### Exercise instructions
Everything from the first line of the material below through the line containing "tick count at" is to be printed exactly, and nothing more.

### Raw data
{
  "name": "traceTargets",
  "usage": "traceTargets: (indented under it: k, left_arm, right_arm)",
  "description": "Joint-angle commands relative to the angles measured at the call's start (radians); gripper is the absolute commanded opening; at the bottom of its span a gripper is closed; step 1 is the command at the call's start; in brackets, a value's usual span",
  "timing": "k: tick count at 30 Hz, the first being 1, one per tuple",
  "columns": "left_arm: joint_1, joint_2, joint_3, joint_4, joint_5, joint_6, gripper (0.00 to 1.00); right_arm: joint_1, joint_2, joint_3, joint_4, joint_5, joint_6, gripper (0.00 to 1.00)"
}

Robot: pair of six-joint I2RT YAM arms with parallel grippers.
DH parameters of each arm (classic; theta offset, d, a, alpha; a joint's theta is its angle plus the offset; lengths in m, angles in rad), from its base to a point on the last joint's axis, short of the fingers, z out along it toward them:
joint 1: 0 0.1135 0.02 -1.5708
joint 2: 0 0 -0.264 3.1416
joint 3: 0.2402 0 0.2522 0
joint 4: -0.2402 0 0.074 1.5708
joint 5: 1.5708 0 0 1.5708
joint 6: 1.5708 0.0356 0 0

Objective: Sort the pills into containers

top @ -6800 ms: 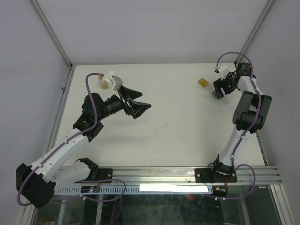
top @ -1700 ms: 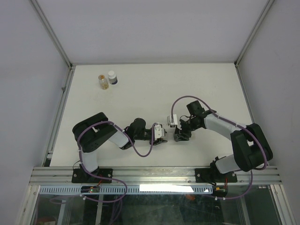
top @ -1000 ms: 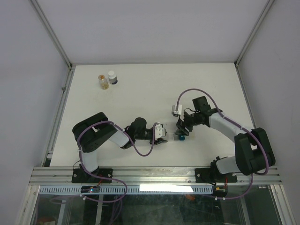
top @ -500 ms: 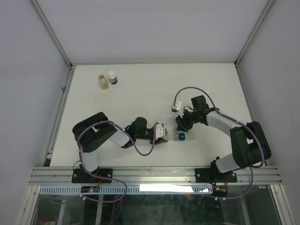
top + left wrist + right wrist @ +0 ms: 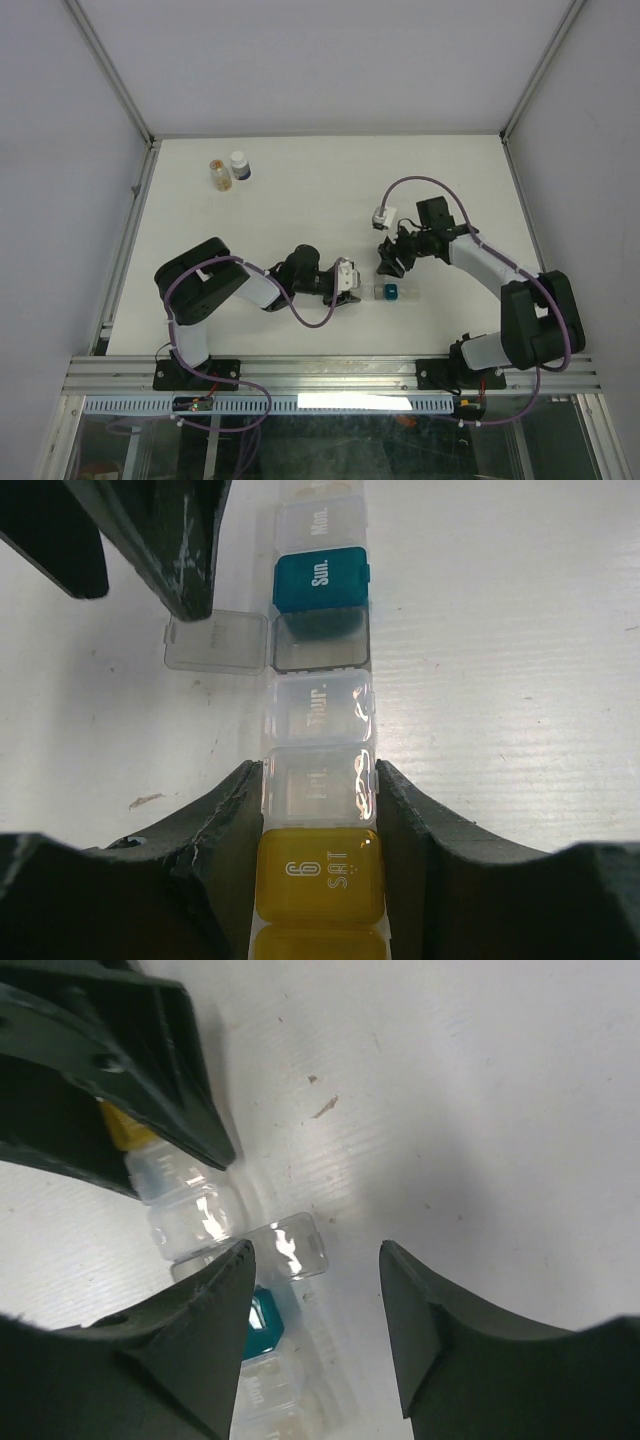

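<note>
The containers are compartments of one pill-box strip (image 5: pixel 318 708) lying on the white table. My left gripper (image 5: pixel 318 780) is shut on the strip, its fingers (image 5: pixel 235 820) pressing both sides of the clear compartment just beyond the yellow one (image 5: pixel 320 875). Farther along, one clear compartment (image 5: pixel 320 645) stands open with its lid (image 5: pixel 217 642) flipped aside, next to the teal one (image 5: pixel 320 578). My right gripper (image 5: pixel 315 1250) hovers open above that flipped lid (image 5: pixel 295 1245), holding nothing. In the top view the right gripper (image 5: pixel 388 258) is just beyond the teal compartment (image 5: pixel 391 292) and the left gripper (image 5: pixel 350 290). No pills show.
A white bottle with a dark band (image 5: pixel 238 163) and a small amber vial (image 5: pixel 218 173) stand together at the far left of the table (image 5: pixel 300 200). Metal frame rails run along the table's edges.
The right gripper has drawn back from over the teal compartment toward the far side. The left arm has shifted slightly right, still gripping the strip.
</note>
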Motion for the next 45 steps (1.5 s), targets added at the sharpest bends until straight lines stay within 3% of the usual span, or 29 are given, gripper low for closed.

### Response area
{
  "name": "traceTargets",
  "usage": "traceTargets: (indented under it: k, left_arm, right_arm)",
  "description": "Joint-angle commands relative to the angles measured at the call's start (radians); gripper is the absolute commanded opening; at the bottom of its span a gripper is closed; step 1 is the command at the call's start; in brackets, a value's usual span",
  "timing": "k: tick count at 30 Hz, the first being 1, one per tuple",

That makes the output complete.